• PROBLEM STATEMENT:
Your answer should repeat every line of the records below in which the word "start" appears.
**** TASK DATA
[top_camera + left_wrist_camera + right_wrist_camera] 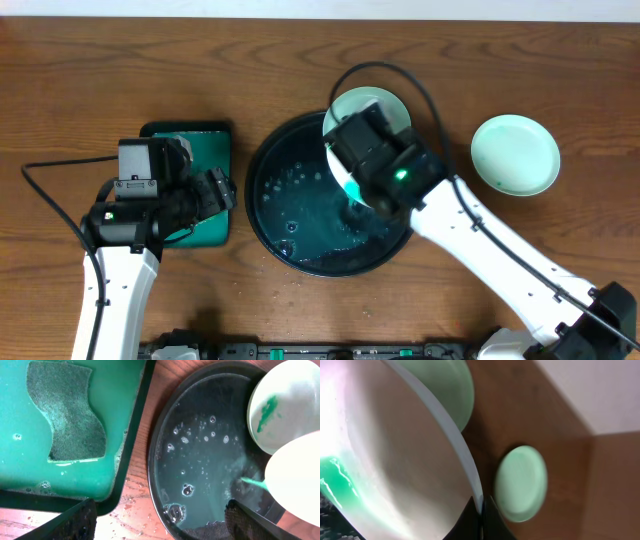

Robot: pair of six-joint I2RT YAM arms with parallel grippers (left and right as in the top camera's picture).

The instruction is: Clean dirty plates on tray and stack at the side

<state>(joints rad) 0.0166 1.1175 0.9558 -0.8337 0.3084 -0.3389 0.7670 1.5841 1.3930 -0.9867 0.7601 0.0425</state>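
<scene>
The round black tray (285,215) sits mid-table with soapy water in it, and also shows in the left wrist view (200,450). My right gripper (360,192) is shut on the rim (480,505) of one plate (395,460) and holds it tilted over the tray, with a green smear at its lower edge (300,485). A second plate (372,104) with a green smear (282,405) leans on the tray's far rim. A third, pale mint plate (515,153) lies on the table to the right (520,482). My left gripper (160,527) is open and empty between the two trays.
A rectangular green tray with a black rim (195,135) lies left of the black tray. It holds soapy water and a dark green sponge (67,412). Black cables run over the table's left side (60,170) and above the right arm.
</scene>
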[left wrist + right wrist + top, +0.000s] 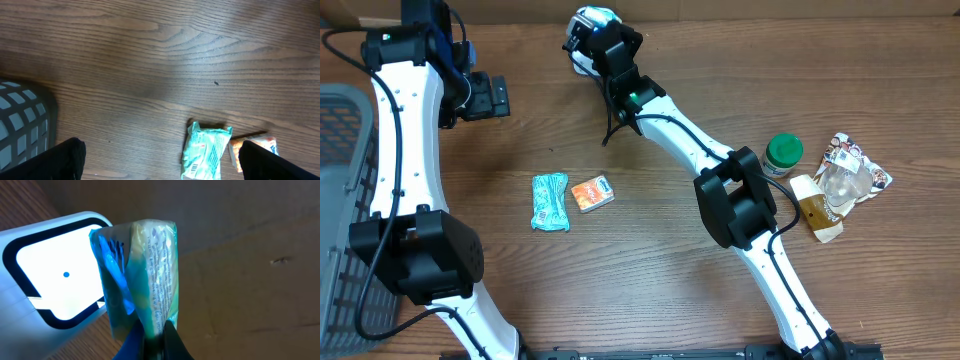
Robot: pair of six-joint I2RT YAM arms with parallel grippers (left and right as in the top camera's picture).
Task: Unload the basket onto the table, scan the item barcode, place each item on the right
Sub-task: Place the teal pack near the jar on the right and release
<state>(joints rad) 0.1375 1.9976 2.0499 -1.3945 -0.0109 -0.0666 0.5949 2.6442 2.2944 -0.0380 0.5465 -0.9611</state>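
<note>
The scanner (55, 275) is glowing at the left of the right wrist view, and the film-wrapped packet (145, 275) is standing upright just beside its lit window, edge-on to the camera. The packet is looking light, soft and crinkly, and its glossy wrap is probably slippery. A pinch on the sealed lower end is therefore seeming the best hold, since it is leaving the printed faces free. I cannot tell whether the barcode is facing the window.

The left arm is reaching up the table's left side beside the grey basket (340, 200). The left gripper (498, 97) is hanging over bare wood with its fingers spread wide and gripping nothing. The teal sachet (550, 201) and orange pack (592, 193) are lying well apart from it. The right arm is stretching diagonally toward the far edge. There the right gripper (150, 337) is clamping its fingers together on the packet's bottom end.
</note>
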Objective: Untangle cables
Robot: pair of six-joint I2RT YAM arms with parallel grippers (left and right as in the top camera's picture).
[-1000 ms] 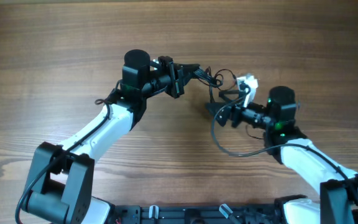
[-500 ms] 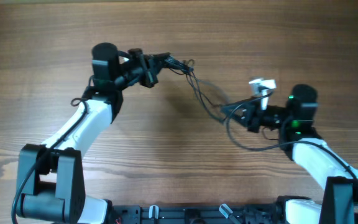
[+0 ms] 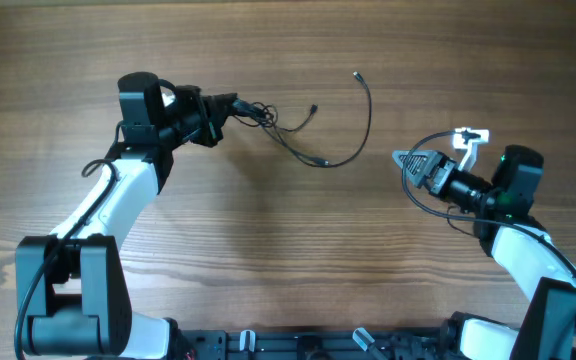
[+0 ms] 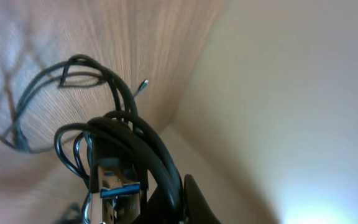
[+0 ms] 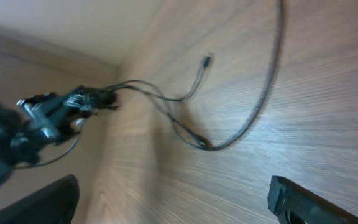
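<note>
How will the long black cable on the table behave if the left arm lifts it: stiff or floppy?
Probably floppy: the cable lies in a loose curve and would likely sag. Likely light, being thin. It may trail, as it seems to join the bundle in the left jaws.

White shells on left arm (image 3: pixel 118 195) & right arm (image 3: pixel 528 255), black joint housings. Black at left gripper (image 3: pixel 230 103), right gripper (image 3: pixel 405 158). Lit green LED (image 3: pixel 509 158) on right wrist motor; white cam block (image 3: pixel 468 137) beside.
</note>
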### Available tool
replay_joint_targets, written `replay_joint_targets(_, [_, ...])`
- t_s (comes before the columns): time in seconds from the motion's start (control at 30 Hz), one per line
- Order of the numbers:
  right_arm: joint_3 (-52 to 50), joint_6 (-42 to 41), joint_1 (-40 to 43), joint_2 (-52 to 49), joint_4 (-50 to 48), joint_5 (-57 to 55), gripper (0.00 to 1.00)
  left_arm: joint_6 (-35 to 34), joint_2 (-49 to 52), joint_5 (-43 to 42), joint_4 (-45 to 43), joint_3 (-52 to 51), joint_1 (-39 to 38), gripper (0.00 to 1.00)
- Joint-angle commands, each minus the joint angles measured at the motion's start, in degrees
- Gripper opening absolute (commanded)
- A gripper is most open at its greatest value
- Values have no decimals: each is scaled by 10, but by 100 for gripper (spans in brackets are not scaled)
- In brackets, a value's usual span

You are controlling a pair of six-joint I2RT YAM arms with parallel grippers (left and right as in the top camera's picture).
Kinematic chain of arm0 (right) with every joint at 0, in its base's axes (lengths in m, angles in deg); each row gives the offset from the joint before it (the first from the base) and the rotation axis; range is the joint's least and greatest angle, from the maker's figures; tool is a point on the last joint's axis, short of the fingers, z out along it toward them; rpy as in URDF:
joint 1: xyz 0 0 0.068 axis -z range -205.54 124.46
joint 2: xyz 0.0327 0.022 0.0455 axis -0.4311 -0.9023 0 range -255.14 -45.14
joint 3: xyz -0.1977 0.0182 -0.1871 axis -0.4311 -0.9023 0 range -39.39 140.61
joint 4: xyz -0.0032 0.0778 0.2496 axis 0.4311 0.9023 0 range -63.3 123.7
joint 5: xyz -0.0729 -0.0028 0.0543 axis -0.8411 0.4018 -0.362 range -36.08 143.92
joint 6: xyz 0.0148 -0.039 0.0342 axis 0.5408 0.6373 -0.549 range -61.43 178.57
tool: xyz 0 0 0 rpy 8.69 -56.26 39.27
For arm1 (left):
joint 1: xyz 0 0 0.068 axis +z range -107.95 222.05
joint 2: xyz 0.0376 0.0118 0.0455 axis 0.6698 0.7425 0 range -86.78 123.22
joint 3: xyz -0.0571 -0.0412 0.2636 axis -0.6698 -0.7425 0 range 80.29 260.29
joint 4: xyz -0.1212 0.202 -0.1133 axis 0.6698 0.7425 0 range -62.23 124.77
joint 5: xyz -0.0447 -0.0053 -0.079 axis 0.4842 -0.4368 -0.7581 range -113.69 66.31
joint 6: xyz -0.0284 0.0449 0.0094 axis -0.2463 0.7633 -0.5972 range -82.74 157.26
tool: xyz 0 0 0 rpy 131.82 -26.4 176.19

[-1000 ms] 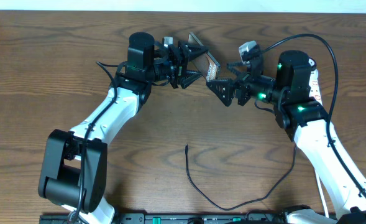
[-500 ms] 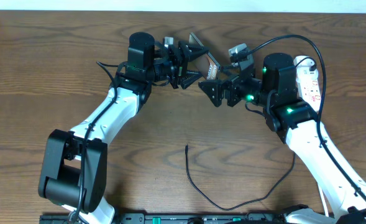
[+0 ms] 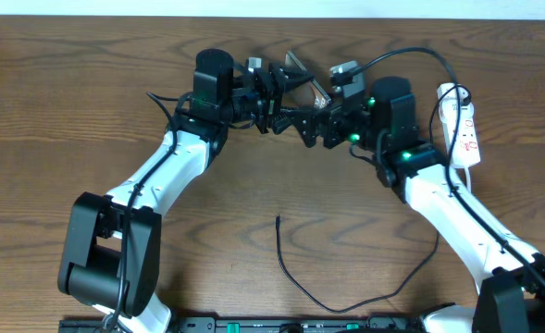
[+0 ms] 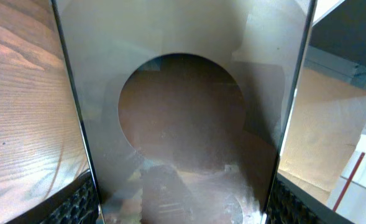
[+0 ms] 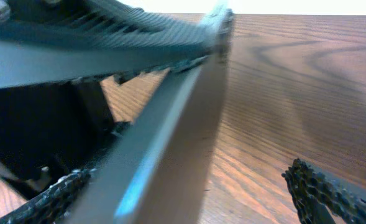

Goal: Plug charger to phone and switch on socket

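My left gripper (image 3: 286, 92) is shut on the phone (image 3: 310, 86) and holds it tilted above the table at the back centre. In the left wrist view the phone's glossy face (image 4: 183, 124) fills the space between my fingers (image 4: 77, 202). My right gripper (image 3: 310, 126) is open right beside the phone. In the right wrist view the phone's edge (image 5: 170, 137) runs between my spread fingers (image 5: 332, 193), nearer the left one. The charger (image 3: 295, 273) lies loose on the table in front, its plug tip (image 3: 278, 219) pointing away. The socket (image 3: 463, 120) lies at the back right.
The wooden table (image 3: 87, 111) carries both arms. A thick black robot cable (image 3: 411, 57) arcs over the right arm. The socket's white cord runs down behind the right arm.
My right arm has swung left from near the socket, so its open gripper is at the phone. My left gripper has kept the phone in place.
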Motion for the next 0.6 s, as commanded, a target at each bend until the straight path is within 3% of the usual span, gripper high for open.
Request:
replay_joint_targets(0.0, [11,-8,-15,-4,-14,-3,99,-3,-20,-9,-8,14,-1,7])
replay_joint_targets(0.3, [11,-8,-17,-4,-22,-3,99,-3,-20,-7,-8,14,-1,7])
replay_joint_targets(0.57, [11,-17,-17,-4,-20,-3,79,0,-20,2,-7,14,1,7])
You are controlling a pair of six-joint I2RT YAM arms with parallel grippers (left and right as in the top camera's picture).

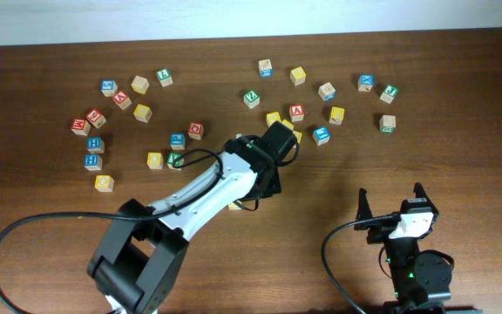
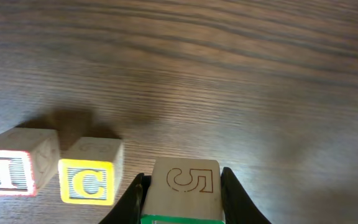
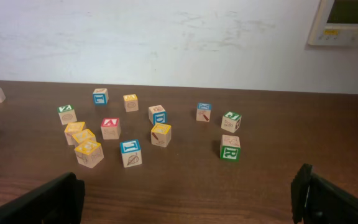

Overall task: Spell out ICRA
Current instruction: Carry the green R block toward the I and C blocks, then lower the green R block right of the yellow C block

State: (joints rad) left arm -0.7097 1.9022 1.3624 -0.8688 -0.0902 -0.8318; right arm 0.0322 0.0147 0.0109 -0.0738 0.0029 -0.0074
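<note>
Left claw [image 2: 182, 198] clamps green-edged cube [image 2: 184, 180], engraved 5 upward, beside yellow C [image 2: 89, 180]; right claw [image 1: 390, 194] gapes.

In the left wrist view the picture's bottom edge cuts off the green cube [image 2: 185, 179], gripped in the left end effector [image 2: 184, 186]. Only a strip of its green face shows, so the letter cannot be read. The fingers [image 2: 128, 204] run off that edge too, and the I cube [image 2: 8, 168] off the left edge. Overhead, the arm's wrist [image 1: 277, 141] hides this end effector. The right end effector [image 3: 188, 177] has its fingertips [image 3: 42, 202] cropped at the bottom corners.
</note>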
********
• WRITTEN ANSWER:
- t_s (comes before the columns): time in seconds from the motion's start (control at 30 Hz), one per line
- Joint-angle commands, each minus the joint angles measured at the motion's start, in degrees

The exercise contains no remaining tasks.